### Work task:
In the listing that follows, the range to quote begins at the line that has "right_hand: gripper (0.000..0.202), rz" and ends after the line that has "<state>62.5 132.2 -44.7"; quote it verbatim and add nothing.

### Records supplied:
■ ■ ■ ■ ■ ■ ■

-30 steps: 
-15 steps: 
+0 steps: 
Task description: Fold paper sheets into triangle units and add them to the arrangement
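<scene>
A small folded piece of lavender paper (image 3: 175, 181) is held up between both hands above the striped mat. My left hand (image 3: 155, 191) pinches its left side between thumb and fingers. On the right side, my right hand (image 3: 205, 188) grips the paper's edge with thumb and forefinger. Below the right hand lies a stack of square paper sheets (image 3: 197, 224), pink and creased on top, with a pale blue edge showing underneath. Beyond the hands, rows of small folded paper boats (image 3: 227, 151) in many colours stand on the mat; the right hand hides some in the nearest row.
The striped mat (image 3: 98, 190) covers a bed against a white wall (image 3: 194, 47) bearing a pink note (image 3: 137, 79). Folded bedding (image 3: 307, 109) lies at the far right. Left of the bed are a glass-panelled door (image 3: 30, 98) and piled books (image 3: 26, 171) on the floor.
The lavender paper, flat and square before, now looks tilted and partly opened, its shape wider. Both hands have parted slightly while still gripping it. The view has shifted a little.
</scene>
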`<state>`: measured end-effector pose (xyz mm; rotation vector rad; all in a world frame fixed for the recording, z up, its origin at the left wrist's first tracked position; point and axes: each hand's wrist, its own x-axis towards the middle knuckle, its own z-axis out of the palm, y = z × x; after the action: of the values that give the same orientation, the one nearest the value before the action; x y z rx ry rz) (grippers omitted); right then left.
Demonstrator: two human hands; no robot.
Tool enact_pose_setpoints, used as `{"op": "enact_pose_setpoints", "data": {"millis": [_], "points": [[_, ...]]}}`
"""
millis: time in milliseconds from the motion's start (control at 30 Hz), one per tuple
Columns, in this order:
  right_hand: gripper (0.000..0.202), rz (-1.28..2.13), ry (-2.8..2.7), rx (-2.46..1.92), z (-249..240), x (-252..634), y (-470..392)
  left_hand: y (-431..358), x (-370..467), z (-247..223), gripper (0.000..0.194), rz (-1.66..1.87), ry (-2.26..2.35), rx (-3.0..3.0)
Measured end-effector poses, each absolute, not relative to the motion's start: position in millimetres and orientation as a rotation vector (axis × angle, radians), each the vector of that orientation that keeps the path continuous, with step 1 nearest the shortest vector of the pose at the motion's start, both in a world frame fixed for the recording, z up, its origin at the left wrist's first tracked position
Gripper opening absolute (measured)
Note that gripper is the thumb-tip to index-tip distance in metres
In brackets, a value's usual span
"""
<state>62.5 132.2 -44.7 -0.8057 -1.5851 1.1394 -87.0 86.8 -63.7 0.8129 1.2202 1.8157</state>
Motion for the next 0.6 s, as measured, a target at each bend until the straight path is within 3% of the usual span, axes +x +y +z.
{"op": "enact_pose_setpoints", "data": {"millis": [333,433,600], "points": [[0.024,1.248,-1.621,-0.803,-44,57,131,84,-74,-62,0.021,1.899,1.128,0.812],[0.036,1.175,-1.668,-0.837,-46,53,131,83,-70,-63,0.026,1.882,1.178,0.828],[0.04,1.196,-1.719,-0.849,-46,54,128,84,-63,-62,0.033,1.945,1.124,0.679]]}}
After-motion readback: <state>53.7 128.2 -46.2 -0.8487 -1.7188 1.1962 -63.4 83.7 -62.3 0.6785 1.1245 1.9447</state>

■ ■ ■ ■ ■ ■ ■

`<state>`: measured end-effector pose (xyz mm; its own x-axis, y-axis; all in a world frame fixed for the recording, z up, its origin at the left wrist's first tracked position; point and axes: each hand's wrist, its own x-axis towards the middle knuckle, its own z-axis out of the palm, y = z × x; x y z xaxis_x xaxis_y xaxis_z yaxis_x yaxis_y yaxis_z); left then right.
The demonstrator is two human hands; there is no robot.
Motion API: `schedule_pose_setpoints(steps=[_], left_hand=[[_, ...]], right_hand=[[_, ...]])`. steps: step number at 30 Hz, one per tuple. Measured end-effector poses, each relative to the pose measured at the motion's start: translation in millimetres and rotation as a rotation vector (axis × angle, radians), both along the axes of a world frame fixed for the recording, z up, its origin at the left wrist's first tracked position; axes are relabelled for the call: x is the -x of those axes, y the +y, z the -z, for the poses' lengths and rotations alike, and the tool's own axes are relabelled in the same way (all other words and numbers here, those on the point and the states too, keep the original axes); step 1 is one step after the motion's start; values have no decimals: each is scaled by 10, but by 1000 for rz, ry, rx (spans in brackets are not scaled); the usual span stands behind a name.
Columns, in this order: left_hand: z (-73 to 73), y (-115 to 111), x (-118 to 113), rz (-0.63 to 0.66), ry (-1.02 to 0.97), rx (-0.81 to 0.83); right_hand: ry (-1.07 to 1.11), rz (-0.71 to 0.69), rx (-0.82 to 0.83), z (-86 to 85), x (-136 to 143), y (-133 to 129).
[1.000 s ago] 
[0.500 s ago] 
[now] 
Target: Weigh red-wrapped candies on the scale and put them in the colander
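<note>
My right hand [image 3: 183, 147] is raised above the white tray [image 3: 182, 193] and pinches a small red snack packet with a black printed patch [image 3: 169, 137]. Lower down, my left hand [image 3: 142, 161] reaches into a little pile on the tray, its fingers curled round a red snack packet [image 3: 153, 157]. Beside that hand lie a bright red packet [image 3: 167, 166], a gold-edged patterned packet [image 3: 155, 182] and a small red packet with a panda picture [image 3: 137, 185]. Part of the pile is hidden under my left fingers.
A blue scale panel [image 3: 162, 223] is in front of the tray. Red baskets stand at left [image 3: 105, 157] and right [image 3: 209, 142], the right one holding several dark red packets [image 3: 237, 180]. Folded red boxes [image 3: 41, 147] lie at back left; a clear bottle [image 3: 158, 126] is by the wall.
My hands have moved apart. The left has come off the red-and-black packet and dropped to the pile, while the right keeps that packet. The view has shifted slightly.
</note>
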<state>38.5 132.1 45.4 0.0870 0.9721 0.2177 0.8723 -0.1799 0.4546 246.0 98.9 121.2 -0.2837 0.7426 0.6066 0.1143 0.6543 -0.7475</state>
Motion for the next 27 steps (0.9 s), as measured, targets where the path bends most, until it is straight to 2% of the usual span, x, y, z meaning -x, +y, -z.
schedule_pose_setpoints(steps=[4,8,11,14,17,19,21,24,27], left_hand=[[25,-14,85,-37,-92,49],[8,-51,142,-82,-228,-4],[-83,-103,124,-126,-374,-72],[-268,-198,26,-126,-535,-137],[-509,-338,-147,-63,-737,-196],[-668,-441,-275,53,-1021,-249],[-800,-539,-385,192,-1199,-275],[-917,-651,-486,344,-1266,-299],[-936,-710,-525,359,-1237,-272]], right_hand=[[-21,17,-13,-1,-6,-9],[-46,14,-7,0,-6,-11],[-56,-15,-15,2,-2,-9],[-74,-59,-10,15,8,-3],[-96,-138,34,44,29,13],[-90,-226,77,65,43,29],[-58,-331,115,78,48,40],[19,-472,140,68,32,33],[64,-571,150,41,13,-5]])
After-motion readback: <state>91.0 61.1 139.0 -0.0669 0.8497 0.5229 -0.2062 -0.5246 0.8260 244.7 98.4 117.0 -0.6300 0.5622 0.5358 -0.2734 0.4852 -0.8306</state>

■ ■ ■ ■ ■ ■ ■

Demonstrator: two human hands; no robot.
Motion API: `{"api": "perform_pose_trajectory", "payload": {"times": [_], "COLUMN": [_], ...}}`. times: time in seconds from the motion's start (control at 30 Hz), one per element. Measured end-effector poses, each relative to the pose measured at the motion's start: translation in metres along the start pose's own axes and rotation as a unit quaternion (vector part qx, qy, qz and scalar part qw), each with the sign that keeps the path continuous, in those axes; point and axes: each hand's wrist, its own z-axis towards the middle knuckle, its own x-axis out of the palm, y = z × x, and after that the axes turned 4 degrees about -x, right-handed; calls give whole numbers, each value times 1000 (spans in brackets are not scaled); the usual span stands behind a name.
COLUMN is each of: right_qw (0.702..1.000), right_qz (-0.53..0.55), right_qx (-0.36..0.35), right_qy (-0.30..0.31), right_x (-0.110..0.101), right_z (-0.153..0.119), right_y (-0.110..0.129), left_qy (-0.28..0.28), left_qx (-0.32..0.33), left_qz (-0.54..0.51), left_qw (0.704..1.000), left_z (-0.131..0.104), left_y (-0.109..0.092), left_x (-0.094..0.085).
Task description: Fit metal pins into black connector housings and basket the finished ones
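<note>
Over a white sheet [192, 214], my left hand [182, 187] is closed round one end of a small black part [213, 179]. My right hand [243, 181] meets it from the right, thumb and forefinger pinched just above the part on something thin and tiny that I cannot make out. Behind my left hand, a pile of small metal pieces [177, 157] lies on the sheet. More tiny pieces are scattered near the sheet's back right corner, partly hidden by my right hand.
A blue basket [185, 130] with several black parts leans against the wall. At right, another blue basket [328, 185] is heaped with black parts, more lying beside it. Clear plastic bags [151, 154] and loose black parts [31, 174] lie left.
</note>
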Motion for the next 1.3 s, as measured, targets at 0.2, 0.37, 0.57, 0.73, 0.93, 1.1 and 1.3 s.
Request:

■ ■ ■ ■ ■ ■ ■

### Output for this exercise:
  right_hand: gripper (0.000..0.202), rz (-1.28..2.13), ry (-2.8..2.7), rx (-2.46..1.92), z (-249..240), x (-252..634), y (-470..392)
  left_hand: y (-431..358), x (-370..467), z (-247..223), gripper (0.000..0.194), rz (-1.66..1.87), ry (-2.26..2.35), rx (-3.0..3.0)
Measured end-effector poses, each absolute, not relative to the motion's start: position in millimetres and orientation as a rotation vector (axis × angle, radians), each the vector of that orientation that keeps the path continuous, with step 1 nearest the shortest vector of the pose at the motion's start, both in a world frame fixed for the recording, z up, its origin at the left wrist's first tracked position
Gripper opening absolute (measured)
Note that gripper is the thumb-tip to index-tip distance in metres
In brackets, a value's usual span
"""
<state>62.5 132.2 -44.7 -0.8057 -1.5851 1.1394 -87.0 86.8 -63.7 0.8129 1.2202 1.8157</state>

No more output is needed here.